## TASK GOAL
Across all the entries below, how many lines mention the string "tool"? Respond with a single number.

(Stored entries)
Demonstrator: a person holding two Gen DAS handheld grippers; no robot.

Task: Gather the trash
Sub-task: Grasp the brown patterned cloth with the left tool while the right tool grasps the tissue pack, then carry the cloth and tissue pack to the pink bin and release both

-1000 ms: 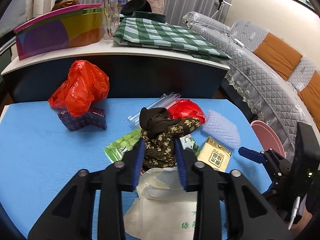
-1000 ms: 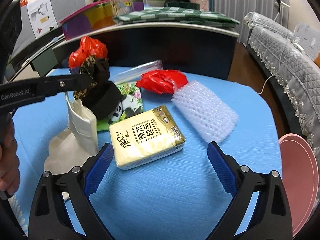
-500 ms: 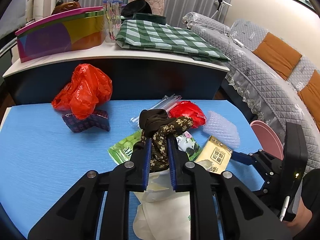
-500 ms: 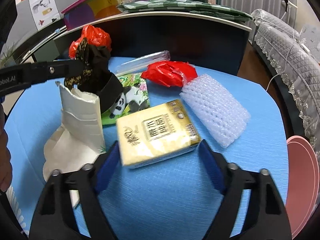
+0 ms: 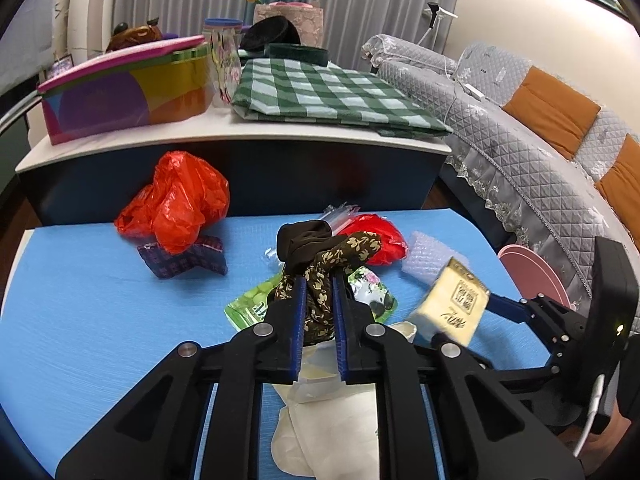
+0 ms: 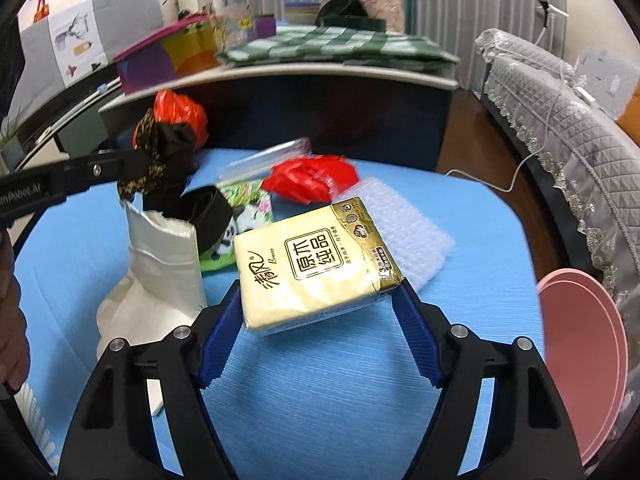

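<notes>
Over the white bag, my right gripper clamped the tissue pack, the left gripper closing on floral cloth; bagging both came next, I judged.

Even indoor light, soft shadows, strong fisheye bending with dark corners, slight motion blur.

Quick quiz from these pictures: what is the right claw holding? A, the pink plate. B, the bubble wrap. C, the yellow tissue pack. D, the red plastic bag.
C: the right claw has its blue pads pressed on both sides of the yellow tissue pack, which is tilted up off the blue table.
</notes>
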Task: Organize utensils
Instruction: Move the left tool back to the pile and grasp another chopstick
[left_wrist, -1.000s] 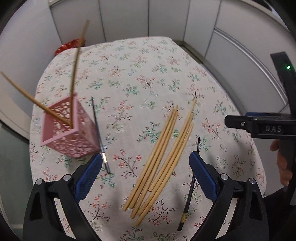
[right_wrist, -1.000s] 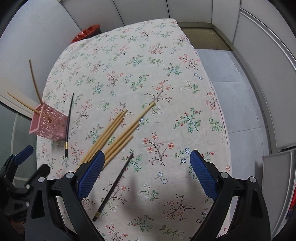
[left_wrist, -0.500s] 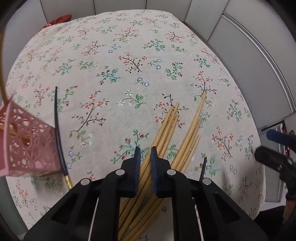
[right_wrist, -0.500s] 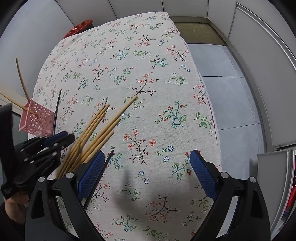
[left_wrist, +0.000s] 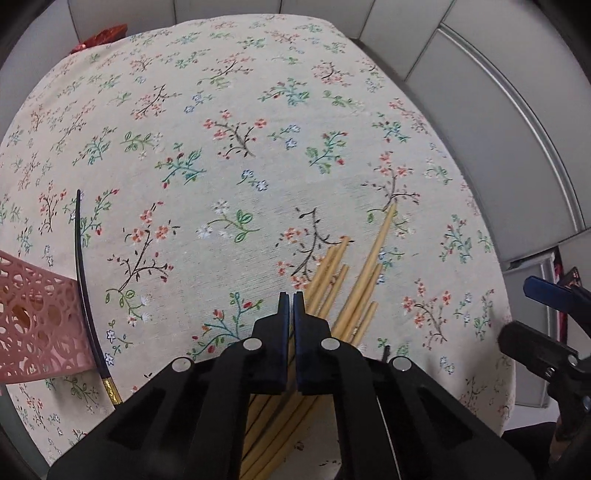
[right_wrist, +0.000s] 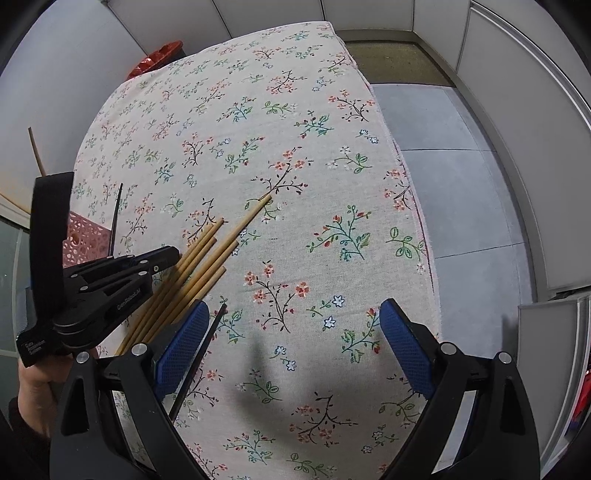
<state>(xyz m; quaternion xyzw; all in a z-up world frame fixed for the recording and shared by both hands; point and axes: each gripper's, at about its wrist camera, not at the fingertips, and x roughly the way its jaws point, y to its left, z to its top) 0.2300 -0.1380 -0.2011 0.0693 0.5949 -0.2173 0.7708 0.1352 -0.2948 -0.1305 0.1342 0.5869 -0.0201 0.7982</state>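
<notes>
Several bamboo chopsticks (left_wrist: 364, 273) (right_wrist: 218, 254) lie in a loose bundle on the floral tablecloth. My left gripper (left_wrist: 289, 299) (right_wrist: 173, 254) points steeply down on the bundle's left side. Its jaws are closing to a hairline slit, and a strip of bamboo shows between the pads. A pink lattice holder (left_wrist: 37, 321) (right_wrist: 85, 236) stands to the left with a bamboo stick (right_wrist: 35, 151) rising from it. One black chopstick (left_wrist: 83, 280) (right_wrist: 116, 218) lies against the holder. Another black chopstick (right_wrist: 199, 354) lies beside the left finger of my right gripper (right_wrist: 291, 347), which hangs open over bare cloth.
A red object (left_wrist: 99, 37) (right_wrist: 159, 59) sits beyond the table's far left corner. The cloth's right edge (right_wrist: 417, 221) drops to a grey floor, with wall panels behind. A person's hand (right_wrist: 33, 384) holds the left gripper's handle.
My left gripper came down from above the table onto the bamboo bundle and went from wide open to shut. The right gripper stayed nearly still and open.
</notes>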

## EXERCISE ANSWER
2